本記事はThe Conversationに掲載された、オーストリアのMonash Universityで経済学を専門とするSimon Wilkie教授による記事「The news media bargaining code could backfire if small media outlets aren’t protected: an economist explains」をCreative Commonsのライセンスおよび執筆者の翻訳許諾の下、掲載するものです。
2003年に、私が米国連邦通信委員会(Federal Communications Commission)のチーフエコノミストを務めていたとき、News Corpによる衛星放送の有料プラットフォームDirecTV買収の監督をしました。
合併以前、DirecTVは有意義なコンテンツを所有しておらず、一方、コンテンツが豊富なNews Corpは有料放送の配信プラットフォームを所有していませんでした。
経済分析によると、News CropとDirecTVの合併により、ライバル会社の有料テレビ配信プラットフォームであるFox放送ネットワークやFoxスポーツチャンネル、またComcastなどのケーブル会社に売却されたテレビチャンネルを値上げするインセンティブを所有することになるでしょう。

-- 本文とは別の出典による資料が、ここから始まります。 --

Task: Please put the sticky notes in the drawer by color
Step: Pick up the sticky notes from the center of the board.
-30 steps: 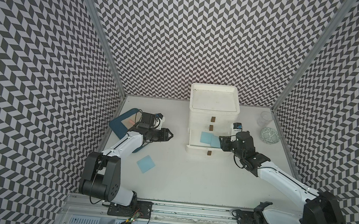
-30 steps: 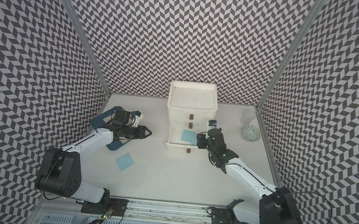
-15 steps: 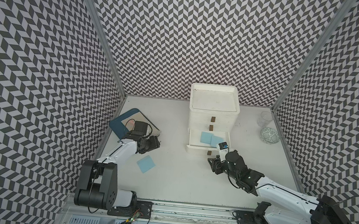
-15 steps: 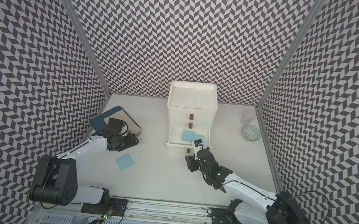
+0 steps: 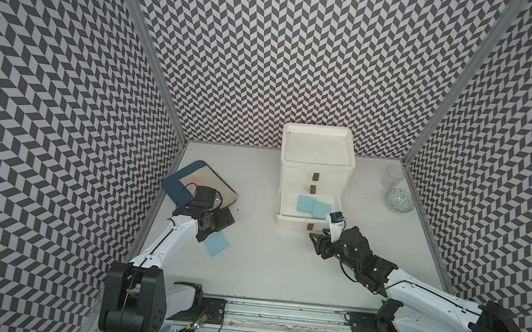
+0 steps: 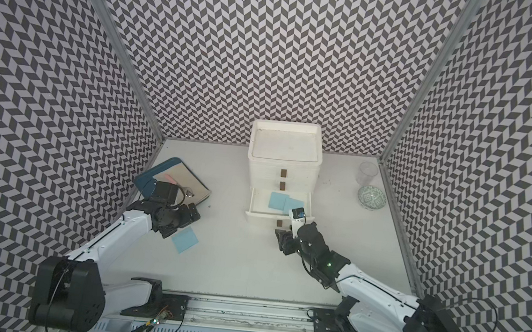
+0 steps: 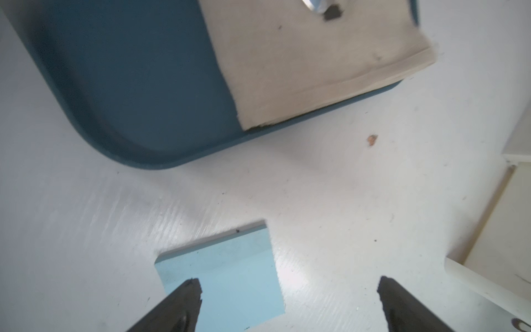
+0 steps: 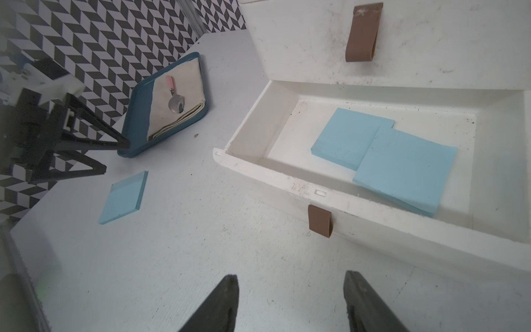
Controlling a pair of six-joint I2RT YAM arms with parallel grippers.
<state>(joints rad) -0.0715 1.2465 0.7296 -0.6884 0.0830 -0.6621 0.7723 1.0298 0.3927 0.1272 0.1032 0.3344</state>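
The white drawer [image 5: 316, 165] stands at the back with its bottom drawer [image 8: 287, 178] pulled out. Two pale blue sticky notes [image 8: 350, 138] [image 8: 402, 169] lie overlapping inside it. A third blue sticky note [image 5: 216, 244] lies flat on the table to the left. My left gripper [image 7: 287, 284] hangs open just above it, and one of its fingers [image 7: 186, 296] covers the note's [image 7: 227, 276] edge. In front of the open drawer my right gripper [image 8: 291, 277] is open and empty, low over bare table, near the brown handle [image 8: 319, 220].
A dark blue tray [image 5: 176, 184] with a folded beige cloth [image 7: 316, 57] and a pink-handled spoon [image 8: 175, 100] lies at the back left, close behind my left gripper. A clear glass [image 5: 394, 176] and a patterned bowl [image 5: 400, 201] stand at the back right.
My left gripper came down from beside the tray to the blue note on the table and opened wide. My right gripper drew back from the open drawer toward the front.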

この結果、市場での健全な価格競争に弊害が生まれると考え、私たちは、チャンネルの値上げに合意できない企業が出てきたときに備え、FCC仲裁メカニズムを開発しました。
これは、モリソン政府のニュースメディア交渉法が、オーストラリアでFacebookとGoogleに課している、メディア企業が自身のコンテンツにリンクを張ったり、利用したりした場合の補償を要求するのと同じ仕組みです。
米国では、実際にこの仲裁メカニズムが機能した実例があります。例えば、News Corpの創業者であるRupert Murdoch氏は、仲裁によりチャンネルの値上げができないことに不満を持ちDirecTVを売却しました。
しかし、米国とオーストラリアの間には、決定的な違いがあります。米国では合併の影響を受けないチャンネルが多数存在しているため、それらを用い市場価格の基準を定め、それを踏まえて各チャンネルにとって妥当な価格を判断することができました。
例えば、Comcastのようなケーブル会社は、ABC、NBC、CBSのような放送テレビネットワークと契約をして、Foxネットワークの価格基準を決めることができます。
オーストラリアでは、ニュースコンテンツの値段を決める際に、そのような基準となる市場価格は存在しません。そのため政府は、ニュースメディア契約法を発効する前に、当事者たちが価格に対して商業的な合意をしておくことを奨励しています。
契約法の目的は称賛に値します。しかし、Facebookが先週、思い切った行動に出たことにより、オーストラリアの小規模なニュース出版社が大きな打撃を受ける可能性が出てきました。